Member of the Singapore Parliament for Jurong GRC
- In office 25 October 2001 – 14 July 2008
- Preceded by: Constituency established
- Succeeded by: Constituency abolished
- Majority: N/A (walkover)

Member of the Singapore Parliament for Bukit Timah GRC
- In office 2 January 1997 – 18 October 2001
- Preceded by: Constituency established
- Succeeded by: Constituency abolished
- Majority: N/A (walkover)

Member of the Singapore Parliament for Bukit Batok
- In office 3 September 1988 – 16 December 1996
- Preceded by: Chai Chong Yii
- Succeeded by: Constituency abolished
- Majority: 1988: 2,734 (11.88%); 1991: 858 (3.57%);

Personal details
- Born: Ong Chit Chung 28 January 1949 Muar, Johore, Federation of Malaya (now Malaysia)
- Died: 14 July 2008 (aged 59) Singapore
- Party: People's Action Party
- Spouse: Elizabeth Ong
- Children: 2
- Alma mater: Victoria School
- Occupation: Military historian

= Ong Chit Chung =

Singaporean politician

Ong Chit Chung (28 January 1949 – 14 July 2008) was a Singaporean politician who served as a Member of Parliament (MP) for Bukit Timah Group Representation Constituency (GRC) from May 1997 to October 2001 and Jurong GRC from March 2002 till his death in July 2008. He was also a military historian at the National University of Singapore.

==Career==
Entering politics in 1988, Ong served the Bukit Batok Constituency for two terms, before the constituency became part of the Bukit Timah Group Representation Constituency in 1996, and the constituency becoming a part of the Jurong Group Representation Constituency in 2001. In 1991, Ong was appointed Parliamentary Secretary for Ministry of Home Affairs and Labour. During his twenty years in politics, Ong also served as the Chairman for the Government Parliamentary Committees for Education, Defence and Foreign Affairs.

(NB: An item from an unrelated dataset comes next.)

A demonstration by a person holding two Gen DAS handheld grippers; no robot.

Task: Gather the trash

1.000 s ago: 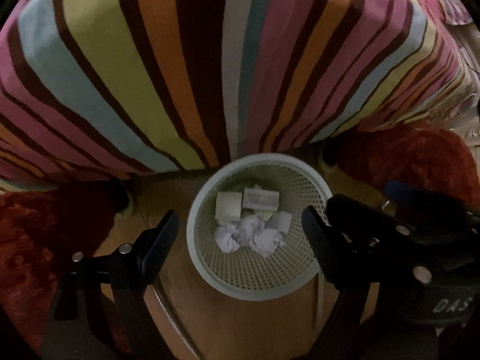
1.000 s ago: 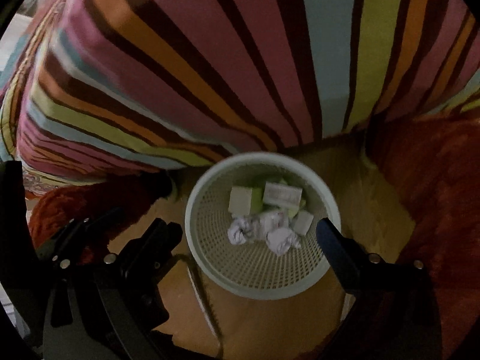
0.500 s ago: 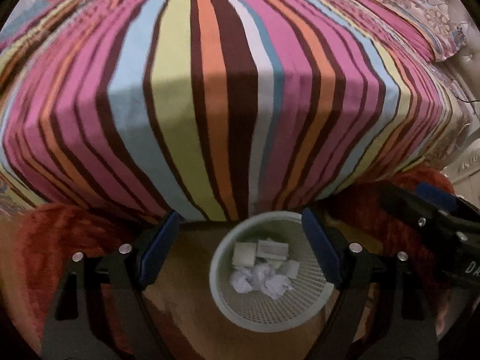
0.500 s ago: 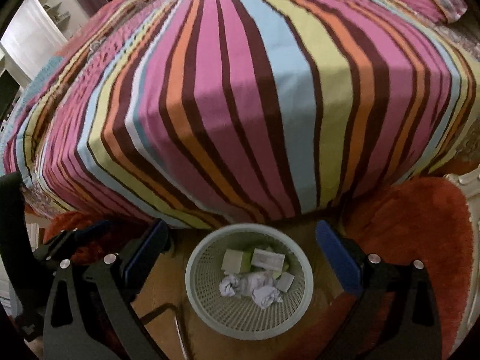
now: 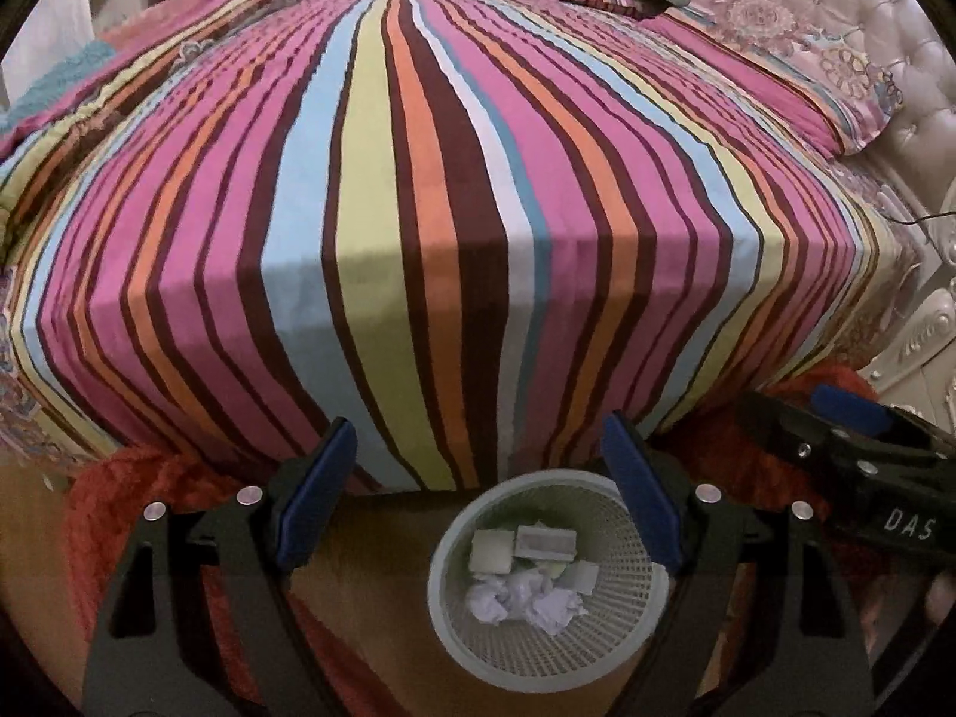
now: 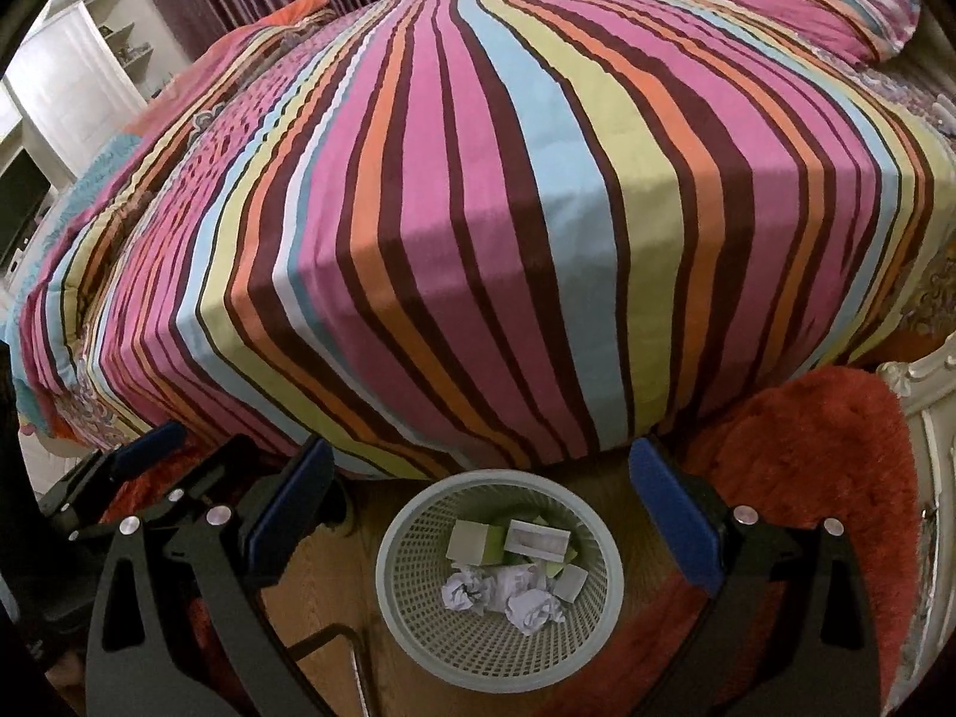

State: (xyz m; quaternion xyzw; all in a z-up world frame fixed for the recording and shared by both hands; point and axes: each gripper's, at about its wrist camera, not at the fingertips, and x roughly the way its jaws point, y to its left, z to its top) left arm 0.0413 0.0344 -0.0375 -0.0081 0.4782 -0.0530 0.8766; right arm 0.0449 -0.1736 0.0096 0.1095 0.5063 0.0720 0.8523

Ong was also as a historian with several publications about World War II.

Ong's seat in Bukit Timah GRC was left vacant after his death, with the remaining MPs of Jurong GRC taking care of his ward.

==Death==
Ong died from heart cancer at home on 14 July 2008, leaving behind a wife and two sons.

==Legacy==
On 2 August 2008, Ong's alma mater, Victoria School, named a student leadership award after Ong. Called the Dr. Ong Chit Chung Leadership Award, it is awarded to high-performing students in the school. Ong's old Chief Librarian badge that was used when he was still in Victoria School, was presented by Ong's widow to the principal Low Eng Teong, and was later added to the collection in the school's heritage centre.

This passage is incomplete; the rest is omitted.